### [TASK GOAL]
For the listing that follows, give again exactly the lines from the one with "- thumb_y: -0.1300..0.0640" to the one with "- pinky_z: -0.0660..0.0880", including both.

### [STORED DATA]
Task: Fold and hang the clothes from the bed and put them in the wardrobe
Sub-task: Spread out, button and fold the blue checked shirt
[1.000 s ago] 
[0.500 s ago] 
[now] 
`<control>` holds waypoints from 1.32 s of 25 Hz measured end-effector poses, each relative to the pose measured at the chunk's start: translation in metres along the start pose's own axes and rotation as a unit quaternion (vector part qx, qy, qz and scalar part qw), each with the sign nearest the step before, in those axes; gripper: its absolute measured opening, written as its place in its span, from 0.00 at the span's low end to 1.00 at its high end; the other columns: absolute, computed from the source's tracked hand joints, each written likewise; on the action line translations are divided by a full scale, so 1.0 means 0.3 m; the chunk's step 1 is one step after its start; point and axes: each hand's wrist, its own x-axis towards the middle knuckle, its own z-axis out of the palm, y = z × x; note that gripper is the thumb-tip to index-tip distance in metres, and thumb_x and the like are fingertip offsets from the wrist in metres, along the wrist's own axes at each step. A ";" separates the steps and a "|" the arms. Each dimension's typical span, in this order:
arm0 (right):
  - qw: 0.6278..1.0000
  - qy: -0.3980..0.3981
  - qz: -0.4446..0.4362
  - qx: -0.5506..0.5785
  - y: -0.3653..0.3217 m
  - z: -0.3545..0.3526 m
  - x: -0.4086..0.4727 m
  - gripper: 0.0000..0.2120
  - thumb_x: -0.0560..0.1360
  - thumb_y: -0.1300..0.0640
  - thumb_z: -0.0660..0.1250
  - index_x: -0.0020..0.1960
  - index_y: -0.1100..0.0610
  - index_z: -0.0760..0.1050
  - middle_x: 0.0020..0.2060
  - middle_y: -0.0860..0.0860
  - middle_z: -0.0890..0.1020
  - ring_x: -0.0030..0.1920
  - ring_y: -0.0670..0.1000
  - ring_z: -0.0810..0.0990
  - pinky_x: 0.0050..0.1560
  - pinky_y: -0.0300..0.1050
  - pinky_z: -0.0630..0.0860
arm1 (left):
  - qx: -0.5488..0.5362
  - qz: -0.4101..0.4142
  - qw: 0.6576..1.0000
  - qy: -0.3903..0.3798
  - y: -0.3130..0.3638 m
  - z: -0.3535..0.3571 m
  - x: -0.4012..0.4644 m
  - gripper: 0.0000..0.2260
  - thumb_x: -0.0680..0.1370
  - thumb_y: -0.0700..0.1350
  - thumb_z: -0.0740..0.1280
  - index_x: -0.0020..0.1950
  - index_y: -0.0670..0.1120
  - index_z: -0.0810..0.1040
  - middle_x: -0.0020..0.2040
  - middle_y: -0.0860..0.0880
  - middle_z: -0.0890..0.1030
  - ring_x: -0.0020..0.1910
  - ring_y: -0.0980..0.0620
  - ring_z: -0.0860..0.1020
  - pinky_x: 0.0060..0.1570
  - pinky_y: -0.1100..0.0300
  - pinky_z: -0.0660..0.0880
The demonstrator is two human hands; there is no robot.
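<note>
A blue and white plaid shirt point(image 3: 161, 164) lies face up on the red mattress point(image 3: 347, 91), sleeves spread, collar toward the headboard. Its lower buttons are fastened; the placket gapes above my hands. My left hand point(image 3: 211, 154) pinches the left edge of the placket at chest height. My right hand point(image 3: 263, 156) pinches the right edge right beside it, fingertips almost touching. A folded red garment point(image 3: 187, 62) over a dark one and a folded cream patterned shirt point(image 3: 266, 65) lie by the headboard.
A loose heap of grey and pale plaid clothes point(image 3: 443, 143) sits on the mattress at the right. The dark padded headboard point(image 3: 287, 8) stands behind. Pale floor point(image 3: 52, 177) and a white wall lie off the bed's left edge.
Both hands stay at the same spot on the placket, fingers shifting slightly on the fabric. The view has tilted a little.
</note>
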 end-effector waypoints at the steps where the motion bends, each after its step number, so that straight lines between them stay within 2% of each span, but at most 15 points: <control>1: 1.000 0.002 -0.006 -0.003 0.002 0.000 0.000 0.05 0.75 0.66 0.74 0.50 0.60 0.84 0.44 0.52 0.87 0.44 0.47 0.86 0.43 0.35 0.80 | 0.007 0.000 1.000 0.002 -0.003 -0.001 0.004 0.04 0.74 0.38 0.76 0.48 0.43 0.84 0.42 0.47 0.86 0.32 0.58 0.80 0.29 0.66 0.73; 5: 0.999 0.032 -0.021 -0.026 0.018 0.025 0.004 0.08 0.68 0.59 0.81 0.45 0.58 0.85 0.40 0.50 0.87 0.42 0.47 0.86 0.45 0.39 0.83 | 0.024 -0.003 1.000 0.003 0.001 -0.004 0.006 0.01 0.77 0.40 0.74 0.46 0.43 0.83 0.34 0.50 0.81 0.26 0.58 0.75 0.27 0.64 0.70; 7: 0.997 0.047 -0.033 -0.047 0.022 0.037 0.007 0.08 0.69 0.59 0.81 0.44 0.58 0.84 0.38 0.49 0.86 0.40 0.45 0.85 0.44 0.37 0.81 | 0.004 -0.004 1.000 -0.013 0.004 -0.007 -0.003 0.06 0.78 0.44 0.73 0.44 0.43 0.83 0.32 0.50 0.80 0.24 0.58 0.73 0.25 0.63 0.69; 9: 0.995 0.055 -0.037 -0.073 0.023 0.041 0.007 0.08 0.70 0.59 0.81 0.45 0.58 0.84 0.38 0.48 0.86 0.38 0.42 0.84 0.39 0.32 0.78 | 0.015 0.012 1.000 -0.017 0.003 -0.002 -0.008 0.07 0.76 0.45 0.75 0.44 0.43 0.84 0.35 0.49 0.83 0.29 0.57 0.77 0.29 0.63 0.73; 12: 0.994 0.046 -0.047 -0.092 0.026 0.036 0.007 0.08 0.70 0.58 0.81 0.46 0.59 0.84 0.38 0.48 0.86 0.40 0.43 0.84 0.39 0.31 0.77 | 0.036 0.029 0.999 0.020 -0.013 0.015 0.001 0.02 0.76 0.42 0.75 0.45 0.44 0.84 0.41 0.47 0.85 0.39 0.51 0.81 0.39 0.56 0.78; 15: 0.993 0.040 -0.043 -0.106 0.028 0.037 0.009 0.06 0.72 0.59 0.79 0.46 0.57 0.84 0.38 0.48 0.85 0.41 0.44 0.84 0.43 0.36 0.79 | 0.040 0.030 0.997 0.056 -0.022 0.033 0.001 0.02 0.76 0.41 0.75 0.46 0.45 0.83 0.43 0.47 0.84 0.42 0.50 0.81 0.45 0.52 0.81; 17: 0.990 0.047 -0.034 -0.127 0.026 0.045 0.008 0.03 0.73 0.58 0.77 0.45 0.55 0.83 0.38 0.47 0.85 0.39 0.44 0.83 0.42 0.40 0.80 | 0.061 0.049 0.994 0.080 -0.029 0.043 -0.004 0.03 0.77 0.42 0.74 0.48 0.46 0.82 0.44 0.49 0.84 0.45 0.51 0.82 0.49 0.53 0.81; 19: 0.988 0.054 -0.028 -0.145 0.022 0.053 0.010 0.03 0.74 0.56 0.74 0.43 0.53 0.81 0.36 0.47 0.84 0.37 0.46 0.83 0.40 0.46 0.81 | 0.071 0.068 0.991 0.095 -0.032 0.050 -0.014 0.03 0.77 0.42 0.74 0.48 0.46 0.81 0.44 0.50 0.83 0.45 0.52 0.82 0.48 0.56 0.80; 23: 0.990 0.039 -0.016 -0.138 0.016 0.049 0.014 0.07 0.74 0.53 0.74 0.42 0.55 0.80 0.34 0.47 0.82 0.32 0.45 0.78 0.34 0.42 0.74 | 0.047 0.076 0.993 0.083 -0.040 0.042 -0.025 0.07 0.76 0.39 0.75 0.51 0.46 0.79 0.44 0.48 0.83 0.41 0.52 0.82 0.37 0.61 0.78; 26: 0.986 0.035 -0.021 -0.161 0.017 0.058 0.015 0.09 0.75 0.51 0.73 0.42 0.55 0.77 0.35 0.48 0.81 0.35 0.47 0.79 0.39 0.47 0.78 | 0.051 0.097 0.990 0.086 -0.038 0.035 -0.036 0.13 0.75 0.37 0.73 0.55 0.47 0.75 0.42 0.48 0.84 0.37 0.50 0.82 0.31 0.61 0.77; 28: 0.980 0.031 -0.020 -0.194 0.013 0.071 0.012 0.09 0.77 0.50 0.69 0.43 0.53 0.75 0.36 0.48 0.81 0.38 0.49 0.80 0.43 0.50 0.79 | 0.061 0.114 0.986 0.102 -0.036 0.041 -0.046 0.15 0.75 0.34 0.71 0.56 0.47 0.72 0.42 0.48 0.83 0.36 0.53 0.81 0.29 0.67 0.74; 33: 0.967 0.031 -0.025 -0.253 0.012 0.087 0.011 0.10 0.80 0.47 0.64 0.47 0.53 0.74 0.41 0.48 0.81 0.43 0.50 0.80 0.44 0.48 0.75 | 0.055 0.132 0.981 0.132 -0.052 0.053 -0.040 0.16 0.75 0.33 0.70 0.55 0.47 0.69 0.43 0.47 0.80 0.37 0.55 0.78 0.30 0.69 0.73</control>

### [TASK SOLUTION]
  - thumb_y: -0.1300..0.0640
  - thumb_z: -0.0660..0.1250
  - index_x: -0.0020..0.1960
  - index_y: -0.1100..0.0610
  - index_z: -0.0760..0.1050
  - middle_x: 0.0020..0.2060
  - middle_y: -0.0860..0.0860
  - middle_z: -0.0890..0.1020
  - ring_x: -0.0030..0.1920
  - ring_y: -0.0670..0.1000
  - ring_z: -0.0810..0.0990
  - pinky_x: 0.0050..0.1560
  - pinky_y: -0.0300..0.1050
  - pinky_z: -0.0630..0.0860
arm1 (left):
  - qx: -0.5488..0.5362
  - qz: -0.4101..0.4142
  - qw: 0.6576..1.0000
  - qy: -0.3903..0.3798
  - y: -0.3130..0.3638 m
  - z: -0.3535..0.3571 m
  - x: -0.4012..0.4644 m
  - gripper: 0.0000..0.2260
  - thumb_x: -0.0680..0.1370
  - thumb_y: -0.0700..0.1350
  - thumb_z: -0.0740..0.1280
  - index_x: -0.0020..0.1950
  - index_y: -0.0670..0.1120
  - index_z: -0.0810..0.1040
  - middle_x: -0.0020..0.2040
  - middle_y: -0.0860..0.0880
  - middle_z: -0.0890..0.1030
  - ring_x: -0.0020..0.1910
  - ring_y: -0.0980..0.0620
  - ring_z: -0.0860..0.1020
  - pinky_x: 0.0060..0.1570
  - pinky_y: -0.1100..0.0300
  - pinky_z: -0.0660..0.0880

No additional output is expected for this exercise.